Types of Random Sampling
There are three types of random sampling: simple random sampling, systematic sampling, and stratified sampling.
In simple random sampling, every element in the population has an equal chance of being selected. This type of sampling is often used when the population is small.
Systematic sampling involves selecting every kth element in the population. This type of sampling is often used when the population is large.
Stratified sampling involves dividing the population into strata and selecting a sample from each stratum. This type of sampling is often used when the population is heterogeneous.
1. Simple Random Sampling
A simple random sample is a type of random sampling where each member of the population has an equal chance of being chosen. This type of sampling is often used when the population is small and the researcher wants to ensure that every member of the population has an equal chance of being included in the study.

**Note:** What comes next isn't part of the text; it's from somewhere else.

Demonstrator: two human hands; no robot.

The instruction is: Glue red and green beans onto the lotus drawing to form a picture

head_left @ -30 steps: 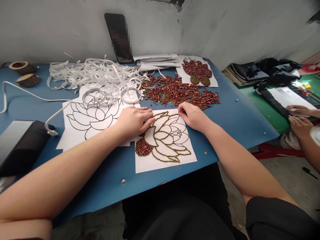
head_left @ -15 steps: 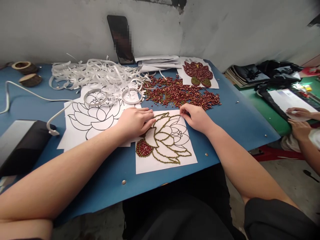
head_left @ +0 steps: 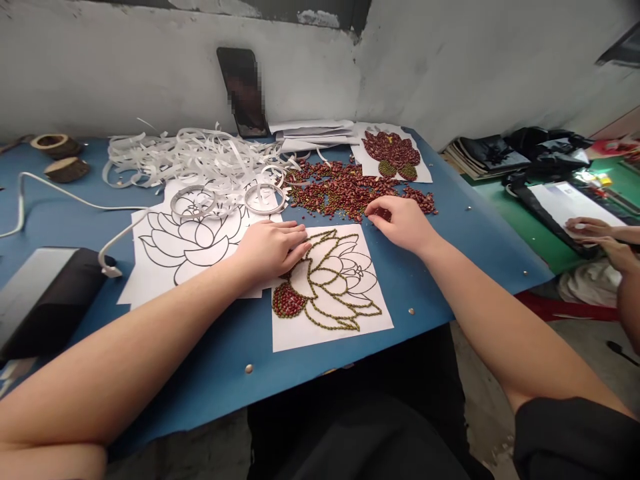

2. Stratified Random Sampling
Stratified random sampling is a type of probability sampling that divides the population into strata and selects a sample from each stratum so that the strata are represented in the sample in the same proportions as they occur in the population. This type of sampling is used when the researcher wants to ensure that the sample is representative of the population in terms of important characteristics that are stratified (divided) into groups.
3. Cluster Sampling
Cluster sampling is a type of probability sampling technique where the population is divided into clusters and a sample is drawn from each cluster.
This type of sampling is often used when the population is difficult to access or when it is not possible to randomly select individuals from the population.
Cluster sampling is often used in market research and polling.
4. Multi-stage Sampling
Multi-stage sampling is a technique that can be used to improve the accuracy of a survey. It is a way of reducing the amount of bias in a survey by using a series of smaller samples instead of one large one. This technique is often used when the population is difficult to access or when there is not enough time or money to survey the entire population.
Multi-stage sampling involves sampling a population in a series of stages. In each stage, a smaller sample is selected from the larger population. This smaller sample is then used to select a new, smaller sample. This process is repeated until a sample that is representative of the entire population is obtained.
Multi-stage sampling is a more expensive and time-consuming technique than simple random sampling, but it can produce a more accurate survey.
The Formula of Random Sampling
The formula of random sampling is:
x = (n * r) / (n + r)
x = the random variable
n = the population size
r = the number of samples desired
Example of Random Sampling
To randomly sample a population, we can use a random number generator to create a list of numbers. We can then use these numbers to select individuals from the population.
For example, consider the following population:
1, 2, 3, 4, 5, 6
We can create a list of random numbers between 1 and 6, inclusive.
1, 2, 3, 4, 5, 6
We can then use these numbers to select individuals from the population. For example, we could select the third number in the list, which would give us the number 3. This would then correspond to the third person in the population, which would be the person with the number 3.